TASK DETAILS:
Using the material below, repeat exactly the lines from the one with "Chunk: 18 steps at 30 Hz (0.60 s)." through the one with "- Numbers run", ends included, without any images.
── EXCERPTED DATA
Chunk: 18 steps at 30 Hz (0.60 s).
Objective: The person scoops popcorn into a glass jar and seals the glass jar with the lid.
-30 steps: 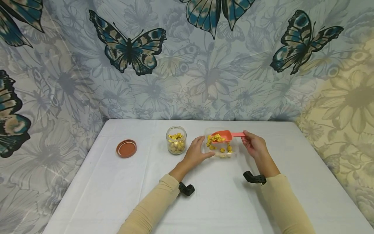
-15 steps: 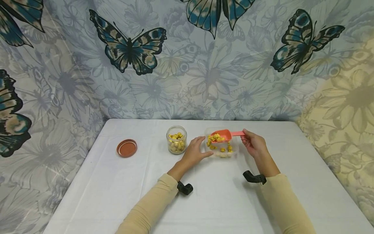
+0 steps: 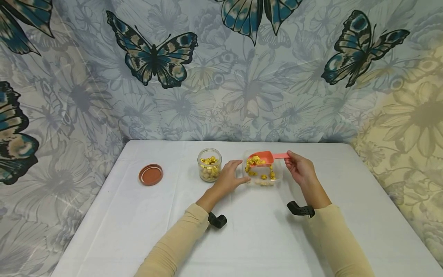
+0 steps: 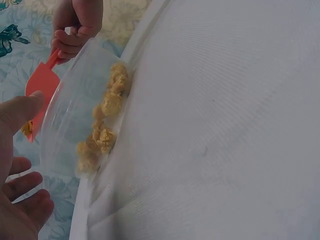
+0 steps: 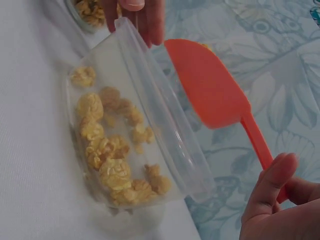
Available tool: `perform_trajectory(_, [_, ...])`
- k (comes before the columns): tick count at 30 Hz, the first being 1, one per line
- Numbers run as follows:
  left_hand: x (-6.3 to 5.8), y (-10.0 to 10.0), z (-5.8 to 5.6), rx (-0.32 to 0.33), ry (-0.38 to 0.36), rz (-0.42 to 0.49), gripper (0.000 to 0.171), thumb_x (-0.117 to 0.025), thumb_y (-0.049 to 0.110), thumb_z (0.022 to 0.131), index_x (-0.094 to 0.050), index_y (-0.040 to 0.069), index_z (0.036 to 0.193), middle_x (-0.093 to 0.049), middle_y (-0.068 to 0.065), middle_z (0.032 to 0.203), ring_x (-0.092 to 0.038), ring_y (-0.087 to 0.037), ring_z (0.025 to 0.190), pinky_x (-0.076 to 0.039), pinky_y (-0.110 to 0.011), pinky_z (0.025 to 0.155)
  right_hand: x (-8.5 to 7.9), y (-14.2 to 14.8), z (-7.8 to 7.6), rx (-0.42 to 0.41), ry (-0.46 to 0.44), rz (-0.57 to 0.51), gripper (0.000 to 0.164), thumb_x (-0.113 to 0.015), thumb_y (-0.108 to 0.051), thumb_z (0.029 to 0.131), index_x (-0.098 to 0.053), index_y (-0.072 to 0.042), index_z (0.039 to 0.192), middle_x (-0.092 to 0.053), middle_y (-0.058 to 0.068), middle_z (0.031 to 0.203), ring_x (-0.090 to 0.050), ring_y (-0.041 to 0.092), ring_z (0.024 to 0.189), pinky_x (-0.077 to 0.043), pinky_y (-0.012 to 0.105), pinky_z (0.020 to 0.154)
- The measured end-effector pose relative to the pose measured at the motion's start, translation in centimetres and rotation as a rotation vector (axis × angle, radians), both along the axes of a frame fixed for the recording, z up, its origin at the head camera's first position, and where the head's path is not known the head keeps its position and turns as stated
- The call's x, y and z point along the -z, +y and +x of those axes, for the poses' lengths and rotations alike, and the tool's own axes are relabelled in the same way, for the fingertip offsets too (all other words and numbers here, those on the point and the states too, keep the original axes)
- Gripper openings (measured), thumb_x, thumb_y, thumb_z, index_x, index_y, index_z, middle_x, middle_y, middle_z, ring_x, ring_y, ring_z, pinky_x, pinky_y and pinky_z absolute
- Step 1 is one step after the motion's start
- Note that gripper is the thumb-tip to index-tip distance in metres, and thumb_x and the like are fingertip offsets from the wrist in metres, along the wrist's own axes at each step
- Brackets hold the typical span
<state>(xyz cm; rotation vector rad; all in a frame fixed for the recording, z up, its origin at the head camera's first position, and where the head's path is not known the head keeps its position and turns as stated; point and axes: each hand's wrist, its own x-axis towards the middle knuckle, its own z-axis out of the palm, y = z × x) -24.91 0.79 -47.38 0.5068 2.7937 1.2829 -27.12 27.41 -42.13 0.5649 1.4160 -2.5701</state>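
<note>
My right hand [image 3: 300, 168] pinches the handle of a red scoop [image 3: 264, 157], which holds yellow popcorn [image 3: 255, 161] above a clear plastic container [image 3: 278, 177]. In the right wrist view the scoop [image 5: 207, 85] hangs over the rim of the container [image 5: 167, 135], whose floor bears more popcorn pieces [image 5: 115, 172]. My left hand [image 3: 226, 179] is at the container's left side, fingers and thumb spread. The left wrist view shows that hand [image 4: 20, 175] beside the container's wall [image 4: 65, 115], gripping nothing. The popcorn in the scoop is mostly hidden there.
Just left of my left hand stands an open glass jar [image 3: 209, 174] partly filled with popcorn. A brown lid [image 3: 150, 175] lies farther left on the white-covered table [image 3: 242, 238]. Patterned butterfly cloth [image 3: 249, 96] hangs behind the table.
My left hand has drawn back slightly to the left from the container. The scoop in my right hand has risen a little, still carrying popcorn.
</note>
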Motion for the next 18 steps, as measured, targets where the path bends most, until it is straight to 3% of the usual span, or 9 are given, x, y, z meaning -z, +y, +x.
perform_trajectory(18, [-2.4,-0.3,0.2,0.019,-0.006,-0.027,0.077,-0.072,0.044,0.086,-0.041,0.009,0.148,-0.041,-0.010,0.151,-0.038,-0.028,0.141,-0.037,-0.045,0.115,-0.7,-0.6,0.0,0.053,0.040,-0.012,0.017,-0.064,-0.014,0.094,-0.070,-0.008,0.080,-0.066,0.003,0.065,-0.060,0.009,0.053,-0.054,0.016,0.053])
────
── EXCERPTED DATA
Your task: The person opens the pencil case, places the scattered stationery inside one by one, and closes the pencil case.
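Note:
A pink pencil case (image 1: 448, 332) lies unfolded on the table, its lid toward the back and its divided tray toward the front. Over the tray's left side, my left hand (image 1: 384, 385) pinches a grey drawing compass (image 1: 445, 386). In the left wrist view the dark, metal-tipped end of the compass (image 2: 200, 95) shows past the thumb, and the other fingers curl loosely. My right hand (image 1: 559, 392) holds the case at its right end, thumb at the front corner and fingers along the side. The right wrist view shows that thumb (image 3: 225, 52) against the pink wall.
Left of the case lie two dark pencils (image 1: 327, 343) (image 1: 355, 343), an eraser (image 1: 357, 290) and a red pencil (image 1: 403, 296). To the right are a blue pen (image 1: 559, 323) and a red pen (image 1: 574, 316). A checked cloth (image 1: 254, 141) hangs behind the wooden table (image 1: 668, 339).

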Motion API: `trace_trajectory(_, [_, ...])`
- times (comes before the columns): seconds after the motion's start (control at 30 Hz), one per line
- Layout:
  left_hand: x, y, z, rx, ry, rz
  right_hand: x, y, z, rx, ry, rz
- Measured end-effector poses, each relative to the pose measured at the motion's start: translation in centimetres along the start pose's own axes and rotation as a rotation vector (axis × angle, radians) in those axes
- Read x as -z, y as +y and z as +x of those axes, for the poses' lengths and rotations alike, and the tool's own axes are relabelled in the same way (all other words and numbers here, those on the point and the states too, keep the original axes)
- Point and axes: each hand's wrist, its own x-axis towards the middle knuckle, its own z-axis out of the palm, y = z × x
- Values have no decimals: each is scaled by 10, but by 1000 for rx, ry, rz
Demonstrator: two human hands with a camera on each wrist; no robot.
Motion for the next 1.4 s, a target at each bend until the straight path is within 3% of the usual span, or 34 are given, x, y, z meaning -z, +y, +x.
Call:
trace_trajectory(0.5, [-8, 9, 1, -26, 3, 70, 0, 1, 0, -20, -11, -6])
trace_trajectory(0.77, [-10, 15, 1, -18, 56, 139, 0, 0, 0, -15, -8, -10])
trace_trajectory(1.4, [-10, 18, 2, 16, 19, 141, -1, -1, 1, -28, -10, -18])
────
RESULT BELOW:
Chunk: 18 steps at 30 Hz (0.60 s).
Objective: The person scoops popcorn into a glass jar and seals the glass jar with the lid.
-30 steps: 
-15 steps: 
+0 steps: 
+0 steps: 
+0 steps: 
Available tool: `perform_trajectory(_, [_, ...])`
- k (comes before the columns): tick count at 30 Hz, the first being 1, one per line
- Numbers run as follows:

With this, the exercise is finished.